Three Important Things

1. Double Descent

This was the paper that introduced “double descent”, which shows that the U-shaped bias-variance tradeoff curve in classical statistics is actually incomplete, and that increasing model capacity beyond the interpolation threshold (i.e where training error goes to 0) can cause test loss to go even lower than the minima from the under-parameterized regime.

They postulated the reason why this was not observed earlier was due to the following:

  • It requires a parametric function class that can scale to arbitrary complexity, but classical statistics usually works with a small, fixed set of features
  • Regularization is often performed, which can prevent interpolation and hence mask the interpolation peak
  • Computational benefits of kernel methods only hold when the number of datapoints is larger than model capacity, hence this over-parameterized regime was overlooked
  • Early stopping is commonly employed and also prevents observing this phenomenon

2. Observations on NNs with RFFs, Decision Trees, and Ensemble Methods

They noted double descent on neural networks parameterized by an equivalent Random Fourier Feature model, decision trees, as well as ensemble methods. I’ll just focus on the results for the RFF case.

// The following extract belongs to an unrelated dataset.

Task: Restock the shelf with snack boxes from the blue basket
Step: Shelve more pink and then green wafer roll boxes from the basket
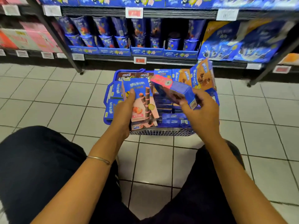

In RFF, a model family \(\mathcal{H}_N\) parameterized by \(N\) complex-valued parameters (via \(a_k, v_k\)) is given by

\[h(x)=\sum_{k=1}^N a_k \phi\left(x ; v_k\right) \quad \text{ where }\quad \phi(x ; v):=e^{\sqrt{-1}\langle v, x\rangle}\]

During training, the optimal parameters are found by ERM. When solutions are not unique, the coefficients \((a_1, \cdots, a_N)\) with the smallest \(\ell_2\) norm is chosen.

Thus we can see that increasing \(N\) makes the function class more expressive, and in fact when you take \(n \to \infty\) this converges to the Reproducing Kernel Hilbert Space.

It was interesting that the interpolation threshold corresponds to the number of training datapoints. We also see that the norm also increases as more functions are available to attempt to interpolate the datapoints, where it peaks at the interpolation threshold, before tapering off and converging to the minimum norm solution with the Gaussian kernel for RKHS.

3. Approximation Theorem

They provided some theoretical justification on why choosing the minimum-norm solution is desirable as an inductive bias (which hence shows why the maximally over-parameterized \(\mathcal{H}_\infty\) is “better” as it achieves the minimum norm with interpolation).

This was considered in the ideal noiseless case:

Theorem
Fix any \( h^* \in \mathcal{H}_{\infty} \). Let \( \left(x_1, y_1\right), \ldots,\left(x_n, y_n\right) \) be independent and identically distributed random variables, where \( x_i \) is drawn uniformly at random from a compact cube \( { }^2 \Omega \subset \mathbb{R}^d \), and \( y_i=h^*\left(x_i\right) \) for all \( i \). There exists absolute constants \( A, B>0 \) such that, for any interpolating \( h \in \mathcal{H}_{\infty} \) (i.e., \( h\left(x_i\right)=y_i \) for all \( i \), so that with high probability $$ \sup _{x \in \Omega}\left|h(x)-h^*(x)\right|<A e^{-B(n / \log n)^{1 / d}}\left(\left\|h^*\right\|_{\mathcal{H}_{\infty}}+\|h\|_{\mathcal{H}_{\infty}}\right) \text {. } $$

In words, this means that in the worst case over all points in the data distribution, we can ensure that the difference between the ground-truth labeling function \(h^*\) and some \(h\) that we learn which interpolates through the train points to be small, where it is proportionate to the norms of both \(h^*\) and \(h\). (But to be honest, the easiest way of really driving down this bound would be getting more datapoints and increasing \(n\)).

Most Glaring Deficiency

There could be more explanation on why the interpolation points appeared where they did. They corresponded to very nice values that relate to the number of samples and label classes, but I have no idea why that was the case.

Conclusions for Future Work

Double descent now provides another avenue for us to understand optimization in the regime of over-parameterized models.